What I needed to be told in the early days (and will probably need to be told again) is motherhood is not our highest calling nor is it our greatest joy, and certainly June Cleaver is not the only example of biblical motherhood, if she's even an example at all.

When we make motherhood a higher calling than other roles in life and when we make it the pinnacle of joy and purpose in a woman's life, we, as a Church, do a dangerous thing. We take the eyes and hearts of women off of the person and work of Christ and place them upon the family—both the husband required to have a family and the children who come from it. By making motherhood the highest calling in a woman's life, we reduce the value and worth of every woman unable to have children because of singleness or infertility. Even more, we communicate that until a woman does have a child, she has not reached her God-given potential or experienced true joy—never mind that marriage and children are not promised in scripture or that true joy and peace come to women through the death and resurrection of Christ alone. 

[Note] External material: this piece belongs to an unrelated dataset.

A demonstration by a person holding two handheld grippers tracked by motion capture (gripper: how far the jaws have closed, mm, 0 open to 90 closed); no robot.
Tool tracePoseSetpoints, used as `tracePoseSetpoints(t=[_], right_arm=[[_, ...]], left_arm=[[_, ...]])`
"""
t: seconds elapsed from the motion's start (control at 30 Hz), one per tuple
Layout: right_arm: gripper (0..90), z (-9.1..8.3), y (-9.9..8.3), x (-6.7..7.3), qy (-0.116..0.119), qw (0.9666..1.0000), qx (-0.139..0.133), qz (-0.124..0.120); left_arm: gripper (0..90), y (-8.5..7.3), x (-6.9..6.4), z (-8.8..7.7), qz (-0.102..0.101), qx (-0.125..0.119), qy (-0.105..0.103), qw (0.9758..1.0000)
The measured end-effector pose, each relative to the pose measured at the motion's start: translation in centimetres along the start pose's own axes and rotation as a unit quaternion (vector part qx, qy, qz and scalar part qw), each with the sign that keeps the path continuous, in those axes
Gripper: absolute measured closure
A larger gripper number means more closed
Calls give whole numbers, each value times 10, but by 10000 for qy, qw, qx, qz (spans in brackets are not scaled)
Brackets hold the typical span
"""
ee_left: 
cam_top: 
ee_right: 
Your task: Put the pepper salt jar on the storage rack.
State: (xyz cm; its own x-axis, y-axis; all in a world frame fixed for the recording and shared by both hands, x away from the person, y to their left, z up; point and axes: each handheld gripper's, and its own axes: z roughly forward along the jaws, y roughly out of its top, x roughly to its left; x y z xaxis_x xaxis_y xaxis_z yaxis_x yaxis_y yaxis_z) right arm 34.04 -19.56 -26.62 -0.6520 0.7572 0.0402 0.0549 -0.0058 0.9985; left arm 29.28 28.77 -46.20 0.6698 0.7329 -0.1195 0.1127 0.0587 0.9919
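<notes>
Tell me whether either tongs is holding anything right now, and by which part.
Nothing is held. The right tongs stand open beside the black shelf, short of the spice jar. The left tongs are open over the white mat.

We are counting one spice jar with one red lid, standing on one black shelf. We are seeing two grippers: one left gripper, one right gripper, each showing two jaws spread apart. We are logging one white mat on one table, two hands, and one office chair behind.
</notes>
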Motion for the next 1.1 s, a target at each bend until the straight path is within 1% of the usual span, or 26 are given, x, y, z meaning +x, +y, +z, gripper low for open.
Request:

Motherhood is a good gift from God that comes with a heavy responsibility and great joy. Like all of the good works prepared for us to do, it asks much of us and when we mother well, it's by God's grace alone. So yes, the calling of motherhood is a beautiful, gospel-driven role given to some women, and it is a gift. But a good gift makes a terrible god. 

And I was crumbling at the feet of my very own June god. 

So if not motherhood, then what is our highest calling? To glorify God and enjoy him forever. To submit to his plans for our lives with trusting hearts. To focus on the work he sets before us—whatever that may be. To be loving, joyful, peaceful, patient, kind, good, faithful, gentle, and self-controlled. To build up his Church and to outdo one another with honor. To love God and love our neighbor.

***

In the weeks preceding this post, I'm certain that I've never known a greater joy than believing in the eternal plans of my God. I look at the family entrusted to me and I'm in awe of the gift of caring for and serving them in the ways best suited for my family. I'm grateful to be able to work alongside of my husband to bring our family vision to fruition through the jobs I thoroughly enjoy. I still stare at my daughter's perfect button nose and count her fingers and toes, but now I yell, "Stinky!" just to hear her laugh. I still read from that same child's systematic theology book as she stands on her tiptoes trying to sneak the diaper cream from the top of her dresser. And if asked, I would still gush about the blissful feelings that come from the hard work of motherhood and how I know that, in this season, training up my children is one of my most important tasks. But nothing but God can be the thing.

I can't help but wonder what Paul might have thought if he had met June. I think he might have wanted to know what her heart worshipped most. Because that's what scripture points to over and over again. When our hearts love God and long to please him through obedience to his word, our work glorifies him—in the many different ways it's completed.